Ce mardi 13 janvier, les agriculteurs du mouvement "Ultras de l'A64" ont décidé de lever leur barrage emblématique sur l'autoroute A64. Ce blocus, qui a duré un mois à proximité de Carbonne, a été levé après une intervention musclée des forces de l'ordre. Initialement, les agriculteurs souhaitaient finir de nettoyer leur campement avant de quitter les lieux.
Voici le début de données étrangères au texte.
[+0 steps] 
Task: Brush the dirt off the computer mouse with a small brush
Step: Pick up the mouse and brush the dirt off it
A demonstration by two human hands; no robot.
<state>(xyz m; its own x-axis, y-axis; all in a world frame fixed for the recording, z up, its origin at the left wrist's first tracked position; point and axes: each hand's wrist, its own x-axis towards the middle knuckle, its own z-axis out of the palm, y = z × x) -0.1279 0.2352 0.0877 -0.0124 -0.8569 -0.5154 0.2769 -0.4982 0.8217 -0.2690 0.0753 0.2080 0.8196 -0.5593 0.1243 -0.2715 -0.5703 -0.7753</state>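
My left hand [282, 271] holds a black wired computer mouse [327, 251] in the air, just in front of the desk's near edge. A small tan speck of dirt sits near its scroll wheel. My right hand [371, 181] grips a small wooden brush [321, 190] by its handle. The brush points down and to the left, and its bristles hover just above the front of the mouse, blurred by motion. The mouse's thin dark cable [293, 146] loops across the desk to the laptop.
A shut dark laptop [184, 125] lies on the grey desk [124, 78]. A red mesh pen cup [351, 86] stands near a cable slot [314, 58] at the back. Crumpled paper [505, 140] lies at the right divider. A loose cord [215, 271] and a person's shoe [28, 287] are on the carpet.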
Les gendarmes, présents en nombre dès l'aube, ont cependant entravé leur retour, provoquant des tensions. "Je ne comprends pas pourquoi on nous demande de quitter tout en nous empêchant d'accéder au campement", s'est indigné Jérôme Bayle, un éleveur local et figure de proue de la contestation.
À 10 heures, alors que les forces de l'ordre avaient déjà démantelé une partie de l'installation, les agriculteurs ont essayé de passer une barrière de sécurité, entraînant une courte mêlée avec les gendarmes. "On a fait une petite mêlée (...) ils ne s'attendaient pas à ce qu'on soit prêts", a observé Jérôme Bayle sur BFMTV. Heureusement, cette escalade a rapidement diminué, permettant une levée pacifique du campement.
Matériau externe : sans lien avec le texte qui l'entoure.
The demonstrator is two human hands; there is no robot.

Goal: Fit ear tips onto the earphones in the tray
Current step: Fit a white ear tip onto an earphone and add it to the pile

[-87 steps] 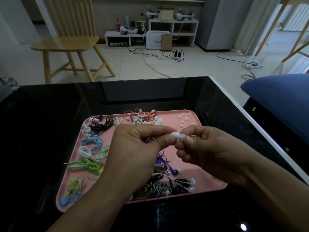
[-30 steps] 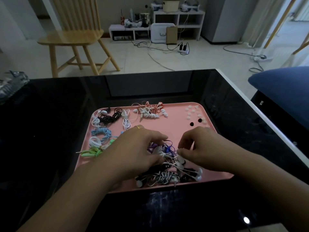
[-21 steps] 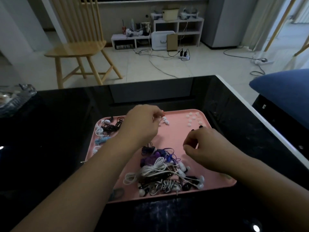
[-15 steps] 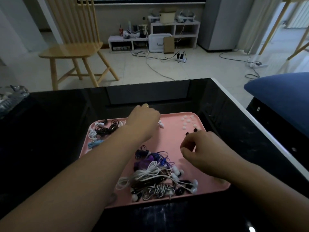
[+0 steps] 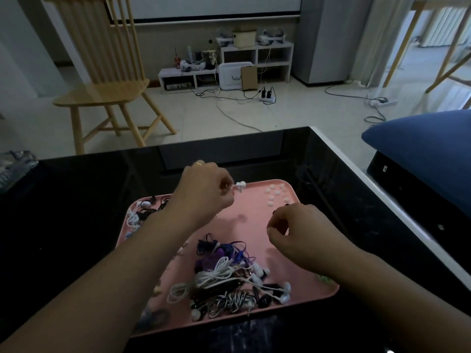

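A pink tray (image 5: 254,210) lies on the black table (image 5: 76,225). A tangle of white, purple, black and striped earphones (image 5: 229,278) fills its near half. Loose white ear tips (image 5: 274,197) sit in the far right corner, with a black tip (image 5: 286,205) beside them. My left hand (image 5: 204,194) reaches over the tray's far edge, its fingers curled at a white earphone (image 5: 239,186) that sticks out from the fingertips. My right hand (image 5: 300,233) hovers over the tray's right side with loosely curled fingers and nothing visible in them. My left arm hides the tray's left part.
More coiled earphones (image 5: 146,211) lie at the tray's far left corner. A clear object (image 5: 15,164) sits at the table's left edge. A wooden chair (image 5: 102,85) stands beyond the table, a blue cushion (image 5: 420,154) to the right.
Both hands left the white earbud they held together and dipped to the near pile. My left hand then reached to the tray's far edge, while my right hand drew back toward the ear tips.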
"C'est navrant de voir tant de gendarmes mobilisés face à quelques agriculteurs", a déclaré Bayle, critiquant également l'absence de médias sur place.
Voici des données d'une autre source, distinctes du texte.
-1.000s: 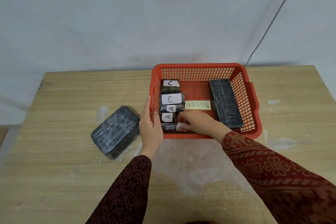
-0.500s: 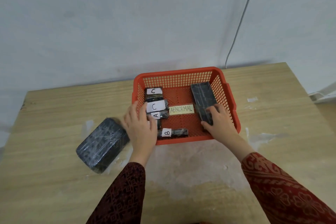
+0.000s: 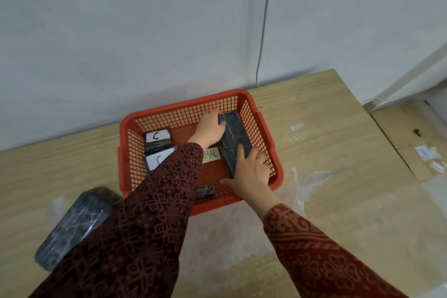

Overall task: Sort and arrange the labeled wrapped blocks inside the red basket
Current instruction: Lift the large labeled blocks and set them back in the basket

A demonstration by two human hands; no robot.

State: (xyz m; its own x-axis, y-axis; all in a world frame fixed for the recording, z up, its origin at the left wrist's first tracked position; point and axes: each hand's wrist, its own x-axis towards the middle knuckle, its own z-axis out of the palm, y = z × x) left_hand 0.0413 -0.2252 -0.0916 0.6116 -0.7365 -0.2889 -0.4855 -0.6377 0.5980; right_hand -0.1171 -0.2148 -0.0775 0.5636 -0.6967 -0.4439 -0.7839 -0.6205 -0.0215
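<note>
The counter (image 3: pixel 338 201) carries a red basket (image 3: pixel 183 106) at frame centre. A long black block (image 3: pixel 233 139) along the basket's right wall is gripped by both hands: left (image 3: pixel 210 127) at its far end, right (image 3: pixel 251 172) at its near end. Two C-labelled blocks (image 3: pixel 157 136) are seen at the basket's left.

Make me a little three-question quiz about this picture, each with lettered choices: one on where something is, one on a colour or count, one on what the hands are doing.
1. Where is the big dark wrapped block?
A. on the table left of the basket
B. inside the basket
C. on the floor

2. What colour is the basket?
A. blue
B. red
C. green

3. What are the hands doing?
A. resting on the table
B. both on the long dark block
C. lifting the basket

Answers:
1 A, it lies on the wood outside the basket.
2 B, its mesh walls are red.
3 B, the left hand is on the long dark block's far end and the right hand on its near end.
</note>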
Après des discussions avec le préfet de Haute-Garonne, les agriculteurs ont finalement accepté de quitter l'A64 sans reculer complètement. "Ils pensent pouvoir nous chasser par la porte mais nous reviendrons par la fenêtre", a affirmé Bayle, soulignant la détermination du mouvement. Patrick Legras, co-président de la coordination rurale des Hauts-de-France, a même ironisé : "Félicitations à l'État qui renforce la contestation des agriculteurs".
Les manifestations pour défendre les intérêts agricoles se poursuivent à travers la France, avec une attention particulière prévue à Paris ce mardi 13 janvier, où la FNSEA (Fédération Nationale des Syndicats d'Exploitants Agricoles) organise une grande mobilisation. De plus, une nouvelle manifestation d'envergure est annoncée pour demain à Toulouse, sous l'égide de l'intersyndicale.
Les agriculteurs, face à des enjeux économiques de plus en plus pressants, continuent de revendiquer des mesures concrètes pour la défense de leurs droits et l'avenir de la profession. La pression s'accroît alors que les discussions avec le gouvernement semblent loin de répondre à leurs attentes.